Estos panas se han tomado lo del turismo en serio; el chofer de la van, y todos los guias en el campamento son certificados por el ICT, el instituto de enseñanza laboral, que tiene un montón de cursos para la formación de Guías Turistas. Salimos hacia el norte por la carretera panamericana, la misma que llega hasta Nicaragua y continua hasta Canadá.
El sitio de canopy es parte de una propiedad de 120 hectáreas en pleno bosque de transición (muy similar al de Henry Pittier). Hace 12 años montaron 14 plataformas con cables que van desde 30 metros hasta 750 mts de largo.

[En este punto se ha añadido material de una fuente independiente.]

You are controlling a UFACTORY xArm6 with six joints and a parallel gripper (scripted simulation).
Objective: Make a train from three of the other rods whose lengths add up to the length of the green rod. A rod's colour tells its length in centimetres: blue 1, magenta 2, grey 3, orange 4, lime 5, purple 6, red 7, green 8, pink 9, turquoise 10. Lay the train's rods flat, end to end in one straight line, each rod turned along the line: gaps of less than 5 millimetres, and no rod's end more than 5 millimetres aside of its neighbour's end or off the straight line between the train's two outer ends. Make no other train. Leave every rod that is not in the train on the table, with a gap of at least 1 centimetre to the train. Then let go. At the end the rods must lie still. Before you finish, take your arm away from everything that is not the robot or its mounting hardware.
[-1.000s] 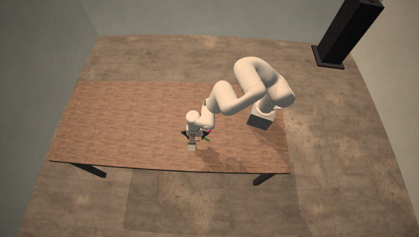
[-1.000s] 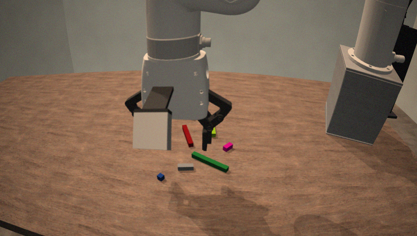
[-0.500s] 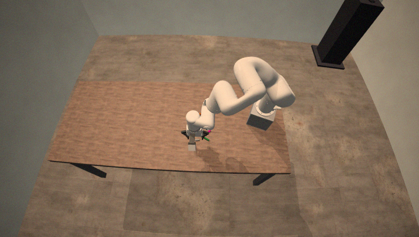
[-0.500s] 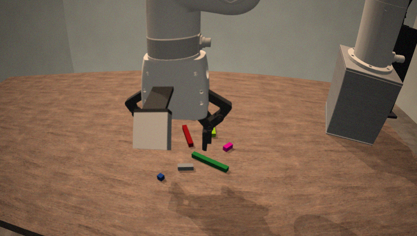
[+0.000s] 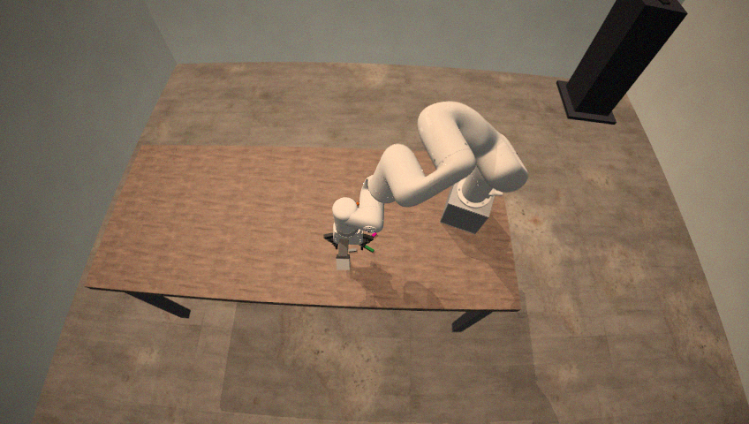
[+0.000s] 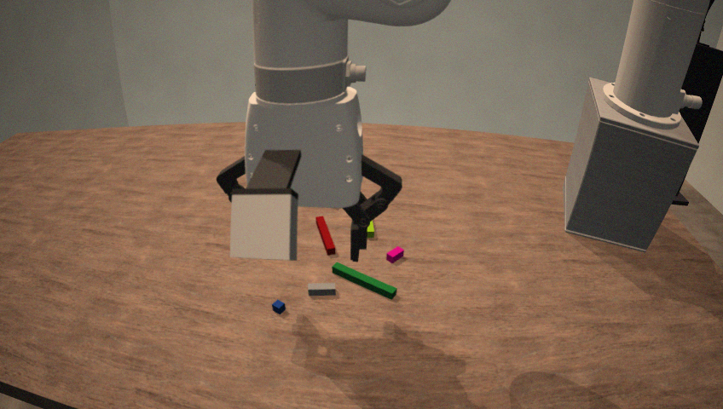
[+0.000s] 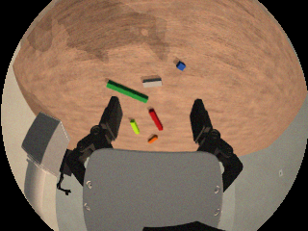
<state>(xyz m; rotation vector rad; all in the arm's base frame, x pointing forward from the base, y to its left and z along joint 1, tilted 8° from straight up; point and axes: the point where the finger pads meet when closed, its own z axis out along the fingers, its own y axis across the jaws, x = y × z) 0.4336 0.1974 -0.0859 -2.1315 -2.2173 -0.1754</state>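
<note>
The green rod [image 6: 364,279] [image 7: 127,91] [image 5: 369,248] lies flat on the wooden table [image 6: 101,212] [image 5: 210,209]. Next to its left end lies the grey rod [image 6: 321,289] [image 7: 152,81], and the blue rod [image 6: 278,306] [image 7: 181,65] lies further left. The red rod [image 6: 325,234] [image 7: 156,119], the lime rod [image 6: 371,228] [image 7: 135,126] and the magenta rod [image 6: 395,254] [image 5: 374,234] lie behind the green one. An orange rod [image 7: 153,139] shows only in the wrist view. All the rods lie apart. My gripper [image 6: 309,248] [image 7: 156,105] [image 5: 351,246] is open and empty, hanging over the red rod.
The arm's grey base box [image 6: 623,167] [image 5: 467,212] stands on the table at the right. A dark pillar [image 5: 620,57] stands on the floor beyond the table. The rods lie near the table's front edge in the top view.
</note>
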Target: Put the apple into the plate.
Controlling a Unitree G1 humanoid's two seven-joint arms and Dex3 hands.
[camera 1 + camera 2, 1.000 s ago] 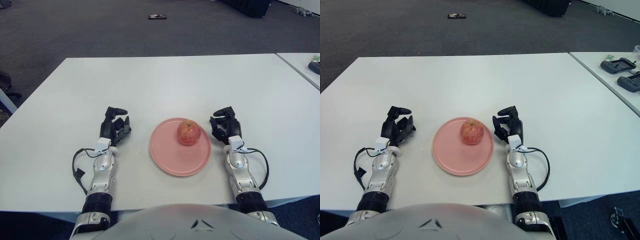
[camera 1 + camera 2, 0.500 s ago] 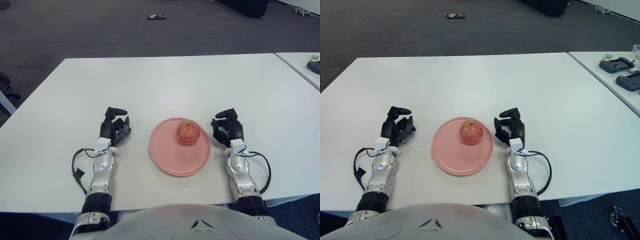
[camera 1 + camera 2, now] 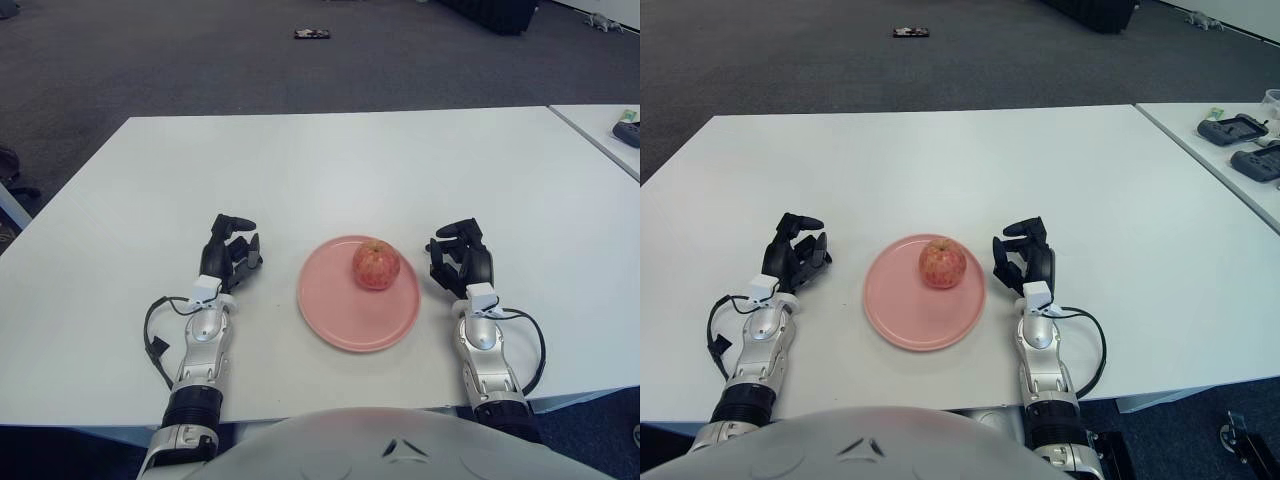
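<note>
The pink plate (image 3: 355,305) sits between both hands, with the apple (image 3: 376,264) resting in its far right part. The right hand (image 3: 462,256), empty and loosely spread, is nearer it than the empty, relaxed left hand (image 3: 230,252).

A white bench (image 3: 330,160) stands on dark grey carpet (image 3: 180,60). A second white table (image 3: 1230,165) sits just to its right, carrying dark devices (image 3: 1240,130). A small dark object (image 3: 313,34) lies on the far carpet.

Office or lab room, probably, white tables (image 3: 940,150), dark grey carpet floor (image 3: 840,60), handheld controllers (image 3: 1238,130) on neighbouring table
</note>
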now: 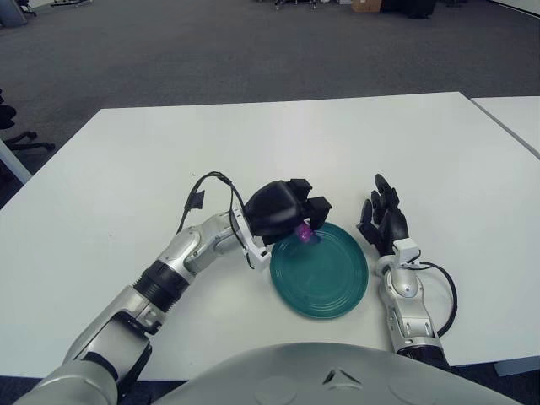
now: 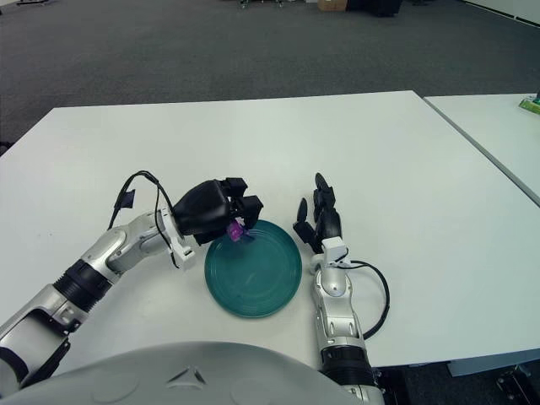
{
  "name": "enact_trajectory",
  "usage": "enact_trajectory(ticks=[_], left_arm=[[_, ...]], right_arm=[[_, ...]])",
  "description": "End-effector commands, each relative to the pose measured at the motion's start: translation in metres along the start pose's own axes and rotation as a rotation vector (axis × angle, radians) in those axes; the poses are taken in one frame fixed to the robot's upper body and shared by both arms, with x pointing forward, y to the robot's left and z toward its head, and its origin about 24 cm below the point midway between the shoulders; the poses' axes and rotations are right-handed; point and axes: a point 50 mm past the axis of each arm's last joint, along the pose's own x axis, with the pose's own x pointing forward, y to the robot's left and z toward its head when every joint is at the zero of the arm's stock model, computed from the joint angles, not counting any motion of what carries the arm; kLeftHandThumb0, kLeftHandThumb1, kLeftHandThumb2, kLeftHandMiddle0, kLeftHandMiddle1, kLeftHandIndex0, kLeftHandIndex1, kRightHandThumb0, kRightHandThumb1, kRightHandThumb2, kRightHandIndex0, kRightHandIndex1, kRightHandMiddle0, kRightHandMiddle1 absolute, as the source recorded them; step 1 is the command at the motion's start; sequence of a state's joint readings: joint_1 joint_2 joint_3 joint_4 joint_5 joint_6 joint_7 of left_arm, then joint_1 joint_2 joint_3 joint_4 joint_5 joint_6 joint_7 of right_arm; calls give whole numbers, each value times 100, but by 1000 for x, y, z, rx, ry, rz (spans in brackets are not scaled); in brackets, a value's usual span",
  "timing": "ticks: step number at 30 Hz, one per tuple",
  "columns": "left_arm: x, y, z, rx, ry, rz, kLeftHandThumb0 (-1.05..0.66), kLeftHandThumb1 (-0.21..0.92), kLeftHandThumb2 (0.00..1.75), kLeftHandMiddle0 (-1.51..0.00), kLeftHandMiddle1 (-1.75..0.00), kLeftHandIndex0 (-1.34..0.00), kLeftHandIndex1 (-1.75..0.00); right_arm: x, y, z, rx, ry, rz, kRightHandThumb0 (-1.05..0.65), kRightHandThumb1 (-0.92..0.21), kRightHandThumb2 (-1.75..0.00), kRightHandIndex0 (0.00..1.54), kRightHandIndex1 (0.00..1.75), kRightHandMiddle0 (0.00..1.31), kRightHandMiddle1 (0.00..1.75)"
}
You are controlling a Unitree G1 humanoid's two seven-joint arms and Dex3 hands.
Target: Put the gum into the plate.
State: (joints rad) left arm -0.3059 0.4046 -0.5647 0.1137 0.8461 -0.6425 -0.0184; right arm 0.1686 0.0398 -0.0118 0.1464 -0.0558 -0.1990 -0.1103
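A teal plate [image 1: 325,283] lies on the white table [image 1: 253,152] near its front edge. My left hand [image 1: 291,211] hangs over the plate's upper left rim, fingers curled around a small purple gum pack [image 1: 305,231], which shows just above the plate's surface; the pack also shows in the right eye view [image 2: 236,231]. My right hand [image 1: 384,218] shows just right of the plate with its fingers spread, holding nothing.
A second white table [image 1: 515,118] stands to the right with a narrow gap between. Grey carpet lies beyond the far edge. A black cable [image 1: 202,198] loops off my left forearm. A dark chair base [image 1: 17,139] shows at far left.
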Motion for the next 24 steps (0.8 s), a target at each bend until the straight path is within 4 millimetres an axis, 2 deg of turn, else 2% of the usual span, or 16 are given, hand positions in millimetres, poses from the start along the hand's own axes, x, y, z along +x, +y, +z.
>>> enact_trajectory(ticks=[1,5,7,8,9,10,11,13,15,17,19,20,21,22,23,24], left_arm=[[2,2,-1,26,7,-53,0,2,165,-85,-171,-61,-175],[2,0,0,12,15,-43,0,1,165,-86,-167,-62,-175],[2,-1,1,-10,15,-39,0,10,156,-79,-169,-55,-175],[2,-1,1,-20,13,-38,0,18,146,-73,-168,-50,-175],[2,-1,1,-29,11,-41,0,31,130,-64,-166,-42,-175],[2,-2,1,-35,10,-42,-1,50,104,-54,-159,-34,-174],[2,-2,1,-40,8,-45,-1,57,93,-51,-156,-30,-174],[1,-2,2,-48,4,-49,-21,78,65,-33,-140,-27,-171],[1,-3,2,-53,2,-50,-48,82,54,-23,-124,-14,-151],[0,-3,2,-57,-3,-50,-65,86,47,-18,-110,-7,-134],[-1,-4,2,-59,-8,-51,-87,89,47,-12,-62,-3,-86],[-1,-4,2,-59,-9,-52,-93,90,47,-11,-44,-2,-69],[-2,-4,1,-58,-14,-48,-96,91,48,-11,-37,-1,-64],[-2,-4,1,-58,-18,-46,-99,91,50,-7,-26,-1,-47],[-3,-3,0,-60,-24,-40,-100,91,51,-6,-22,-1,-41],[-4,-3,0,-61,-28,-37,-102,92,52,-4,-14,0,-27]], right_arm=[[-28,-5,-55,-7,308,-12,-71,-92,-92,6,0,0,18],[-29,-4,-55,-4,307,-10,-70,-92,-93,6,0,0,18],[-29,-4,-55,-1,304,-12,-69,-92,-93,6,0,0,19],[-29,-4,-55,0,302,-12,-69,-92,-93,6,0,0,20],[-30,-4,-55,-1,298,-13,-69,-92,-93,7,0,0,21],[-30,-4,-55,-2,296,-13,-69,-92,-93,7,0,0,21],[-30,-4,-55,-5,292,-13,-69,-92,-93,7,1,0,22],[-30,-4,-55,-13,285,-10,-69,-92,-93,7,1,0,22],[-30,-4,-55,-19,280,-7,-70,-92,-93,7,1,0,23],[-29,-4,-55,-40,275,3,-71,-92,-92,7,1,0,23],[-28,-5,-54,-56,271,10,-73,-92,-92,7,0,0,20],[-28,-5,-54,-58,270,12,-74,-92,-91,7,0,0,19],[-28,-5,-55,-61,272,13,-75,-92,-91,7,0,0,19],[-28,-5,-55,-62,273,15,-76,-92,-91,7,0,0,17],[-28,-5,-56,-64,277,17,-77,-92,-91,6,0,0,16],[-27,-5,-56,-64,279,19,-78,-92,-91,5,0,0,14]])
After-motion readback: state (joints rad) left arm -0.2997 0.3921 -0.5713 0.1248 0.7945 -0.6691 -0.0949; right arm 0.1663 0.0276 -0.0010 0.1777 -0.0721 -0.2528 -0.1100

El circuito esta súper bien montado y comienzas por los mas sencillos para que vayas agarrando experiencia. Terminas con el cable de 750mts donde puedes agarrar hasta 80kms por hora. Durante todo el trayecto los guías mantienen full seguridad. En todas las plataformas hay líneas de seguridad a la que te amarran apenas llegas. En ningún momento se siente inseguro. Una experiencia súper tripa.
Después de hora y media guindado de una guaya, almorzamos en el restaurant de los mismos dueños. Los panas devén ser súper hippies, y el rearaurant es vegetariano y kosher (los panas son judíos). La comida muy buena, aunque me imagino que no debe ser tan fácil vendersela a turistas carnívoros.
Luego volvimos al hotel como a las tres y nos quedamos morseando en la piscina.
Luego nos fuimos al cine al multiplaza y a dormir.